Related, but a slightly different setup. Not about experimental samples, but the number of simulations in simulation-based inference where you are using e.g. importance sampling or a sequential Markov chain sampler. Sebastian Nowozin, Effective Sample Size in Importance Sampling, Kenneth Tay, Effective sample size for Markov Chain Monte Carlo.

[The effective sample size] can be used after or during importance sampling to provide a quantitative measure of the quality of the estimated mean. Even better, the estimate is provided on a natural scale of worth in samples from p, that is, if we use \(n=1000\) samples \(X_i\sim q\) and obtain an ESS of say 350 then this indicates that the quality of our estimate is about the same as if we would have used 350 direct samples.

Since Markov Chain Monte Carlo is so common in statistical inference these days, effective sample size for simulations might be a more common use of effective sample size in statistics than the directly statistical notion of the term.

In practice, we usually cargo cult in the formulae for ESS from a paper on how to do it best. The Stan method for ESS in MCMC, which is a best-practice method AFAICT, is based on the autocorrelogram.

\[ \tau = 1 + 2 \sum_{t=1}^{m} \rho_{t} \] and

\[N_{\text{eff}}=\frac{N}{\tau}.\]

Here \(\rho_{t}\) is the autocorrelation at a given lag. We are implicitly assuming the statistic of interest here is the mean. A short calculation should persuade us that this gives us the convergence rate we expect, but TBH I have not done that here. It seems plausible at least.
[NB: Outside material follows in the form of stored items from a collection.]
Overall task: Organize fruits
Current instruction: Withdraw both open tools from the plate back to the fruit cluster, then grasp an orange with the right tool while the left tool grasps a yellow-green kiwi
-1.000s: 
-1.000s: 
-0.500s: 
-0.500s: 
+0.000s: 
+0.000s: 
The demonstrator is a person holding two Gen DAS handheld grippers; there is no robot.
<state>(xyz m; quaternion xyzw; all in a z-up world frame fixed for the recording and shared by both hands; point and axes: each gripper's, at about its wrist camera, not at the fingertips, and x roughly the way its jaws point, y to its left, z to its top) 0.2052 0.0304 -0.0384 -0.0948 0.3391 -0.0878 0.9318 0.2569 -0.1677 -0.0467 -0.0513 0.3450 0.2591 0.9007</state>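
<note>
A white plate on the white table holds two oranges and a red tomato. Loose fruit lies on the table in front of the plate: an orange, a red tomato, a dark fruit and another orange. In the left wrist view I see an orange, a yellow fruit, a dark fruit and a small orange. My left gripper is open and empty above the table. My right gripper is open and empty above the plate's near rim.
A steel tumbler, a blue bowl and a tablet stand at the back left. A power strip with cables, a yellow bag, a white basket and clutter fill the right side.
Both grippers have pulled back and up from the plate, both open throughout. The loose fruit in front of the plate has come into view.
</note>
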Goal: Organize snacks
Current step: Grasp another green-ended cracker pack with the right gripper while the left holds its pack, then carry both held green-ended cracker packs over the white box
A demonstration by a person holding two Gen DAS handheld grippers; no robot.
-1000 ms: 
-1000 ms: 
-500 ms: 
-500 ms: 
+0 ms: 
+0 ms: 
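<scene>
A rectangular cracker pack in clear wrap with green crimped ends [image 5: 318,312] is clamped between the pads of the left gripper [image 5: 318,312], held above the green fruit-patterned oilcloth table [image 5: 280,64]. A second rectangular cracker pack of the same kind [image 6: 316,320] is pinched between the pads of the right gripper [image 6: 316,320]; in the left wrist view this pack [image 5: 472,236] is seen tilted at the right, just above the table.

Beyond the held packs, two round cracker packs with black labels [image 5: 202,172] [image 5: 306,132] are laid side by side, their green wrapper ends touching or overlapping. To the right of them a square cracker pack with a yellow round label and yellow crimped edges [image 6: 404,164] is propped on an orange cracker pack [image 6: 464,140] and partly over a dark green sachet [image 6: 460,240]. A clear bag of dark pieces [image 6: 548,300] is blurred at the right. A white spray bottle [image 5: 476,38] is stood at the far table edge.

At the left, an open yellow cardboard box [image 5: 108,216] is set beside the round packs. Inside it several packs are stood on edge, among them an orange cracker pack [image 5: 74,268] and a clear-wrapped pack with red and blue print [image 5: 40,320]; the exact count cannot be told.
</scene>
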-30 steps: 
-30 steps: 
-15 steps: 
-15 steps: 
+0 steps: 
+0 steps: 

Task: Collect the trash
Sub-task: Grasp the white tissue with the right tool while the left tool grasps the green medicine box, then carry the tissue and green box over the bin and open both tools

In practice, you are doing Markov Chain Monte Carlo because the problem is difficult enough that you cannot calculate an effective sample size analytically. So you estimate it, which means, in turn, estimating those autocorrelations. We can use FFT to calculate correlation (Geyer 2011). There are various fiddly details, especially if running multiple Markov chains.

3 References

Faes, Molenberghs, Aerts, et al. 2009. “The Effective Sample Size and an Alternative Small-Sample Degrees-of-Freedom Method.” The American Statistician.

Fang, Cao, and Skeel. 2017. “Quasi-Reliable Estimates of Effective Sample Size.” arXiv:1705.03831 [Stat].

Gelman, Carlin, Stern, et al. 2013. Bayesian Data Analysis. Chapman & Hall/CRC texts in statistical science.

Geyer. 1992. “Practical Markov Chain Monte Carlo.” Statistical Science.

———. 2011. “Introduction to Markov Chain Monte Carlo.” In Handbook of Markov Chain Monte Carlo.

Kong. 1992. “A Note on Importance Sampling Using Standardized Weights.”

Lenth. 2001. “Some Practical Guidelines for Effective Sample Size Determination.” The American Statistician.

Liu. 1996. “Metropolized Independent Sampling with Comparisons to Rejection Sampling and Importance Sampling.” Statistics and Computing.

Thiébaux, and Zwiers. 1984. “The Interpretation and Estimation of Effective Sample Size.” Journal of Climate and Applied Meteorology.

Vehtari, Gelman, Simpson, et al. 2020. “Rank-Normalization, Folding, and Localization: An Improved \(\widehat{R}\) for Assessing Convergence of MCMC.” arXiv:1903.08008 [Stat].